Vehicle records                   : 834,841
  matched to a collision          : 452,897  (100.0%)
  orphaned (no collision match)   : 0

Casualty records                  : 604,874
  matched to a collision          : 452,897  (74.9%)
  orphaned (no collision match)   : 0

Collisions with no vehicles       : 0
Collisions with no casualties     : 0

Code

joined = join_stats19(data)
print(f"Joined table : {len(joined):,} rows × {joined.shape[1]} cols")
print(f"Casualties   : {len(casualties):,}")
print(f"Ratio        : {len(joined)/len(casualties):.3f}  (should be ~1.0)")

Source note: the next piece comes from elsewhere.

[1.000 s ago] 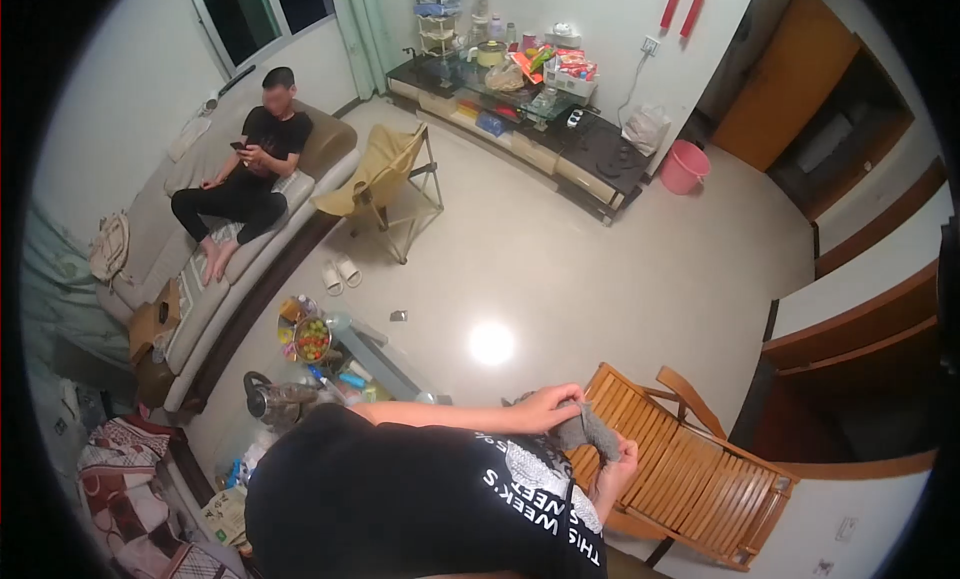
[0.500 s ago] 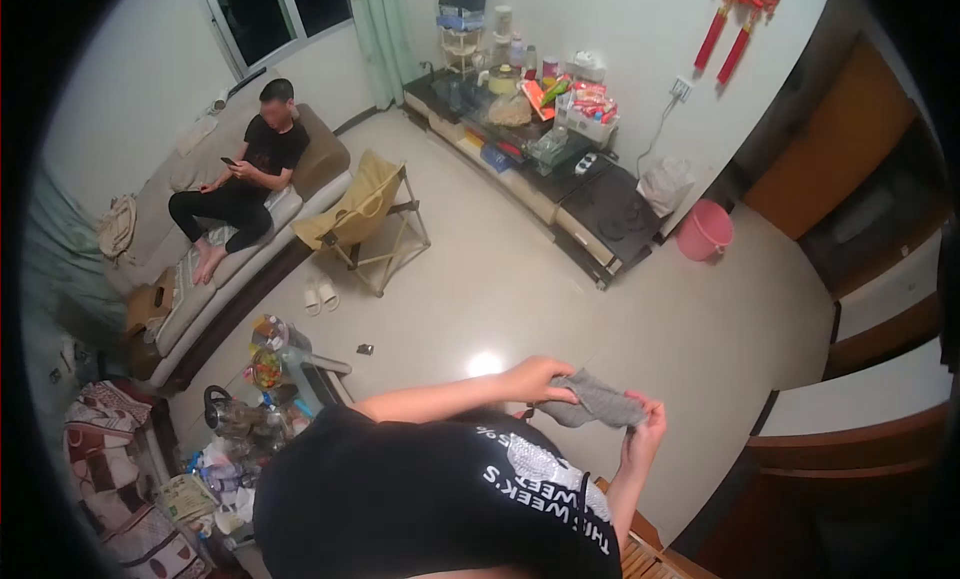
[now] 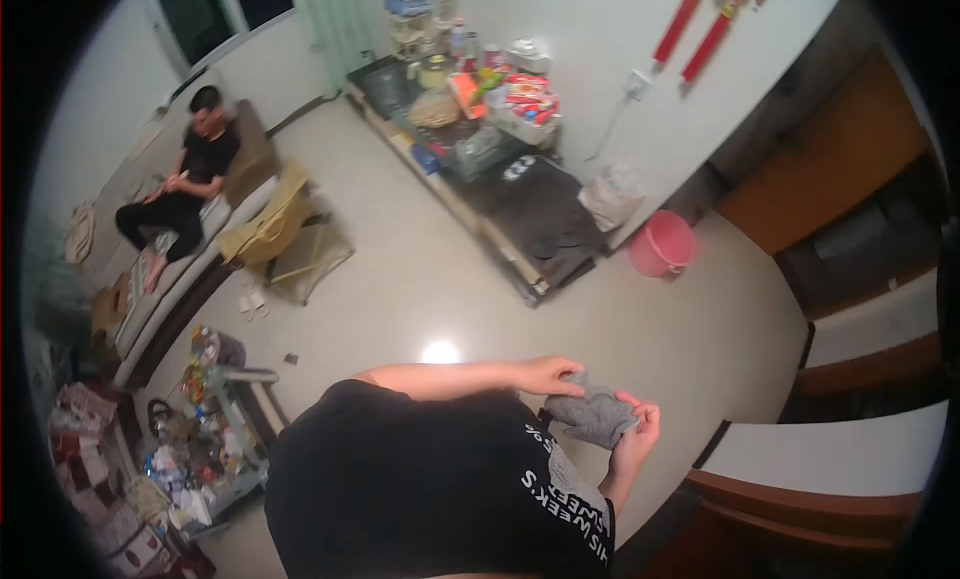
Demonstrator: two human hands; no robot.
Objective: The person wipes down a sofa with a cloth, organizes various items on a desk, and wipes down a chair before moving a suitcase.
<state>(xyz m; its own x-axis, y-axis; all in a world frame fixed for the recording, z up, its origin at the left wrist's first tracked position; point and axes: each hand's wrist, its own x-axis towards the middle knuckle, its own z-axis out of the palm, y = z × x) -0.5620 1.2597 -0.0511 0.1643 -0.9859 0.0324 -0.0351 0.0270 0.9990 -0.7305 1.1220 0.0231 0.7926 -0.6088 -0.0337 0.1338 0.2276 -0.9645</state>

dup_cols = [c for c in joined.columns if joined.columns.tolist().count(c) > 1]
print(f"\nDuplicate columns after join: {dup_cols if dup_cols else 'none ✓'}")

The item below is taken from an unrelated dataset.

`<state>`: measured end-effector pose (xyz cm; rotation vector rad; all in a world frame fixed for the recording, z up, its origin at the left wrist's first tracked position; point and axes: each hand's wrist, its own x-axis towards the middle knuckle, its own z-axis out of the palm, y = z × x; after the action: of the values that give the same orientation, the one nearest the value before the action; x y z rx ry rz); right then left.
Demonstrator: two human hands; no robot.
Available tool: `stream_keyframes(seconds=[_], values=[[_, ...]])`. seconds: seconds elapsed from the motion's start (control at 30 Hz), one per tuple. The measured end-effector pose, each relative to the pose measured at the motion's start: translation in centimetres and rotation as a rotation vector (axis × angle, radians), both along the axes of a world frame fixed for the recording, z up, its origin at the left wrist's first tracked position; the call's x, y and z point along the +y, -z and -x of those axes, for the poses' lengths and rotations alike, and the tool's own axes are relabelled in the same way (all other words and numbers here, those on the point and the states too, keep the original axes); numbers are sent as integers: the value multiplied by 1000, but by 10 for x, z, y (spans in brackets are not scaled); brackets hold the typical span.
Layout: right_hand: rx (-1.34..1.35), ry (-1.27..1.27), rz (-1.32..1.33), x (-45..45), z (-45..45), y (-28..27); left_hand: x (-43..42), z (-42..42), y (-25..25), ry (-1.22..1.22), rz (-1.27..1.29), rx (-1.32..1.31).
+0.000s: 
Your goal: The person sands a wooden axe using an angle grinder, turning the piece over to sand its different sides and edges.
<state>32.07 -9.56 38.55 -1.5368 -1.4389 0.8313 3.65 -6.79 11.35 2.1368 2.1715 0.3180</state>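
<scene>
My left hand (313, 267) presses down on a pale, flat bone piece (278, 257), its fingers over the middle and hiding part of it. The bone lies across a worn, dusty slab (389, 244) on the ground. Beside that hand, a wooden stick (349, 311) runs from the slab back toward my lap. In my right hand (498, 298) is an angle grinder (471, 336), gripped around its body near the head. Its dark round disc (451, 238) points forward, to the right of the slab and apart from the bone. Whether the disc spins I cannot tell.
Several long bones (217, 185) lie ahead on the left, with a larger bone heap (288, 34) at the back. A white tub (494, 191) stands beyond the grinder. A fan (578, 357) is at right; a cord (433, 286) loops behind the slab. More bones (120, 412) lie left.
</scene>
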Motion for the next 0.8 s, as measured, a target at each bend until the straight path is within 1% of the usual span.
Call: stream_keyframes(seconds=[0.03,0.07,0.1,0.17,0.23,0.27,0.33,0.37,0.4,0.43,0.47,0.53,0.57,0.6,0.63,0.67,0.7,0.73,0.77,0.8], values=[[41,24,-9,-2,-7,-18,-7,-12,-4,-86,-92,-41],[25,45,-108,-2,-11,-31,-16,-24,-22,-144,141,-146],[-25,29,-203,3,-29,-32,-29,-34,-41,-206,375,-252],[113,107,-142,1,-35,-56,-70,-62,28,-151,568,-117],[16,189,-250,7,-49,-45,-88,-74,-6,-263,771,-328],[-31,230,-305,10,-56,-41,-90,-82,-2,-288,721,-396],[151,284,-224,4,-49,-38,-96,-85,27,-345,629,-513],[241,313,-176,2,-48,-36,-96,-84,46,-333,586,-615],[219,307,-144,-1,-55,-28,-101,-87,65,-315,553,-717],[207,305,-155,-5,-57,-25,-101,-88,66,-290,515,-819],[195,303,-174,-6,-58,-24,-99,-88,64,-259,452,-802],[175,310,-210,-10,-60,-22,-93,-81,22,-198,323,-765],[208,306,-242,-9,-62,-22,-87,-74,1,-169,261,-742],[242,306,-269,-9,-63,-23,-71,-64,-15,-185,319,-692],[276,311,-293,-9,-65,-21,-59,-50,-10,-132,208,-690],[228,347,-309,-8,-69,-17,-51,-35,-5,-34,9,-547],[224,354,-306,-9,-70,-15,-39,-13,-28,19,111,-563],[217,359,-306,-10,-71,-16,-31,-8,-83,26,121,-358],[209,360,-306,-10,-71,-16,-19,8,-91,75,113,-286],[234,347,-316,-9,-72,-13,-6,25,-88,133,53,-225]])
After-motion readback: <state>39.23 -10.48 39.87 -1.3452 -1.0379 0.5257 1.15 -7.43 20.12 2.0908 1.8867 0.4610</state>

key_cols = ["collision_index", "collision_severity", "vehicle_type",
            "casualty_severity", "casualty_type"]
print("\nNull rates on key joined columns:")
for col in key_cols:
    if col in joined.columns:
        n_null = joined[col].isnull().sum()
        print(f"  {col:35s}: {n_null:,} ({100*n_null/len(joined):.1f}%)")

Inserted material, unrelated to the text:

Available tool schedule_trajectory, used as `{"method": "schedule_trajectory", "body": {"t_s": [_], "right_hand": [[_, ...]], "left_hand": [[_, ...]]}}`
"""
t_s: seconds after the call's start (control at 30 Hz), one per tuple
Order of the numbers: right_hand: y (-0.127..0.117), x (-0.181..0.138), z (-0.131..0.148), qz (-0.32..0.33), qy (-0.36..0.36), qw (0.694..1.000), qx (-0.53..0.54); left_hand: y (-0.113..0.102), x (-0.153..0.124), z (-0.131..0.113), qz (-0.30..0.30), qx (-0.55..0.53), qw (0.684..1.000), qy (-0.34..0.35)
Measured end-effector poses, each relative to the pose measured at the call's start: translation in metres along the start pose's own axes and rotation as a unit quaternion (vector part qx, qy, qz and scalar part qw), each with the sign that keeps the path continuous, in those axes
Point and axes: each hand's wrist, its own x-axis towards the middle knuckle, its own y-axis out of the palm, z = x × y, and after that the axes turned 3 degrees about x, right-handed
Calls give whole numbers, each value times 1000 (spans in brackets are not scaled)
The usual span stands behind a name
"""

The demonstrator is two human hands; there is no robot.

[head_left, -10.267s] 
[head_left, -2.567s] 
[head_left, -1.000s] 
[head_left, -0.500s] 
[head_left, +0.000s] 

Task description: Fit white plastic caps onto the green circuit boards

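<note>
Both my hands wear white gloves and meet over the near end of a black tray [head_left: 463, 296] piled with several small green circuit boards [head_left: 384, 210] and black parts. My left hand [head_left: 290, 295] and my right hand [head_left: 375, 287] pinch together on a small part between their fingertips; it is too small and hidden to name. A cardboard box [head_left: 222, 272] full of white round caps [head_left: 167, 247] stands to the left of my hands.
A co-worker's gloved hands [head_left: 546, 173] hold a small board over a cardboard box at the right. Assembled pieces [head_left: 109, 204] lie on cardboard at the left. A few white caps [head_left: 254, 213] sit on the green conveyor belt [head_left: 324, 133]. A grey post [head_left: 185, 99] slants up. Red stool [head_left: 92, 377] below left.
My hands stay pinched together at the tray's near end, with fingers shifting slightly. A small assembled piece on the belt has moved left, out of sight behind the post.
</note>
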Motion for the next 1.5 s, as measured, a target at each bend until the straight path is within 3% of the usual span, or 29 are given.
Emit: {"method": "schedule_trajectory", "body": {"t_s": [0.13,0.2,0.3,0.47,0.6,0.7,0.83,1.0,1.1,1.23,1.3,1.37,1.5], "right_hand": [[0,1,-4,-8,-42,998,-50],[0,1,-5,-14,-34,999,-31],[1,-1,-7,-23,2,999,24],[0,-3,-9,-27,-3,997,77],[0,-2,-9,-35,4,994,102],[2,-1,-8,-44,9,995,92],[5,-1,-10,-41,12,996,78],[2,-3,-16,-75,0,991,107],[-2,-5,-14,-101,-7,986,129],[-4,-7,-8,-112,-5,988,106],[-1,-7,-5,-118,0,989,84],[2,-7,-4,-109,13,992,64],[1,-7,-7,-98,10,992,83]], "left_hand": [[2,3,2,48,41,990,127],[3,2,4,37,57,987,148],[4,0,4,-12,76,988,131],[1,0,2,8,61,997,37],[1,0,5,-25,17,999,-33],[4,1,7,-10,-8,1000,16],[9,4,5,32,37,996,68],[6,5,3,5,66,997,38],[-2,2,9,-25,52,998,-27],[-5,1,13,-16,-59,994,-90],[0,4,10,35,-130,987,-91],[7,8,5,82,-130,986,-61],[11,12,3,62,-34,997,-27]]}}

Joined table : 1,173,293 rows × 104 cols
Casualties   : 604,874
Ratio        : 1.940  (should be ~1.0)

Duplicate columns after join: none ✓

Null rates on key joined columns:
  collision_index                    : 0 (0.0%)
  collision_severity                 : 0 (0.0%)
  vehicle_type                       : 0 (0.0%)
  casualty_severity                  : 0 (0.0%)
  casualty_type                      : 0 (0.0%)

17 Notes for clean.py

Fill in after running:

Missing lat/lon — rows to drop
Out-of-bbox coordinates — rows to investigate
Speed limit outliers — values to recode as null
HGV vehicle type codes — confirm codes from data guide
COVID flag — years 2020–2021 to be flagged in features.py
Join orphans — vehicle / casualty records unmatched — investigate

18 Known issues

junction_detail had an error corrected in the November 2025 release — ensure you download the latest versions of all files.
2020–2021 volumes are substantially lower due to COVID lockdowns.
A small number of records have missing or implausible lat/lon — these are dropped in clean.py.